>>>

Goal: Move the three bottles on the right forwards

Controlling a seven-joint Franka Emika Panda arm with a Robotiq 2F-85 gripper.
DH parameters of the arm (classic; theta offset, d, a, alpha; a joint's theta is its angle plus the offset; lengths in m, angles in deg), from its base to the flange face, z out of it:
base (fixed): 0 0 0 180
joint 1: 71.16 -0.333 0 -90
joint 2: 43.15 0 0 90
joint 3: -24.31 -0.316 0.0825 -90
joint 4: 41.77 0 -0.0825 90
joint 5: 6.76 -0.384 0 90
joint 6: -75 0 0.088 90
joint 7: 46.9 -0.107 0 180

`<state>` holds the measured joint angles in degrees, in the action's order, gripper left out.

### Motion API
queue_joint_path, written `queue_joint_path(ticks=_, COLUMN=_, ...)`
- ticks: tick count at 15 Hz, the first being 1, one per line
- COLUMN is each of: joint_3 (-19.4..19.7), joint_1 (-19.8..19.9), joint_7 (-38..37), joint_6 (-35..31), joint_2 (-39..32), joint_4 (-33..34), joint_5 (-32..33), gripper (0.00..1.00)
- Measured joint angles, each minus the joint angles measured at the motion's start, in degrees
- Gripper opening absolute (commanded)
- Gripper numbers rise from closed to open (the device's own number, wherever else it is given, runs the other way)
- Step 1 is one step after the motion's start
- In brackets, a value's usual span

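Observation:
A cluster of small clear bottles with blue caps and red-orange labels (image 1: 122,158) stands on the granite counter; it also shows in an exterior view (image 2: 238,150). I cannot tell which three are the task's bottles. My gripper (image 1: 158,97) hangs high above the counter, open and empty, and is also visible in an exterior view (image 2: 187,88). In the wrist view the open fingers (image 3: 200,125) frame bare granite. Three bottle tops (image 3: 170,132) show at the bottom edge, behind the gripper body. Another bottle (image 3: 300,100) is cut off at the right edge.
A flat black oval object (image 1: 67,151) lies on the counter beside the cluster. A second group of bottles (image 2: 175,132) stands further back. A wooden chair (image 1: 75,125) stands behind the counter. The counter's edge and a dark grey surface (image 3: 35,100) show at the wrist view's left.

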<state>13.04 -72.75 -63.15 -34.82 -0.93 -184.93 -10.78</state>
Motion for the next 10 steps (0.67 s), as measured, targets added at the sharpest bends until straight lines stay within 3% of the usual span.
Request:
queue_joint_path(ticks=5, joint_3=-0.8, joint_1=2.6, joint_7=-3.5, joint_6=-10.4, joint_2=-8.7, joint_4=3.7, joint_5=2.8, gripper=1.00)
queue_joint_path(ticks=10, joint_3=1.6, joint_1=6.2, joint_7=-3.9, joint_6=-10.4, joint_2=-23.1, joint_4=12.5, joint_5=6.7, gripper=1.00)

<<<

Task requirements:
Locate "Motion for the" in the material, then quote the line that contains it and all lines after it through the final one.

Solution for this problem:
Motion for the next 10 steps (0.67 s), as measured, targets added at the sharpest bends until straight lines stay within 3% of the usual span.
Request:
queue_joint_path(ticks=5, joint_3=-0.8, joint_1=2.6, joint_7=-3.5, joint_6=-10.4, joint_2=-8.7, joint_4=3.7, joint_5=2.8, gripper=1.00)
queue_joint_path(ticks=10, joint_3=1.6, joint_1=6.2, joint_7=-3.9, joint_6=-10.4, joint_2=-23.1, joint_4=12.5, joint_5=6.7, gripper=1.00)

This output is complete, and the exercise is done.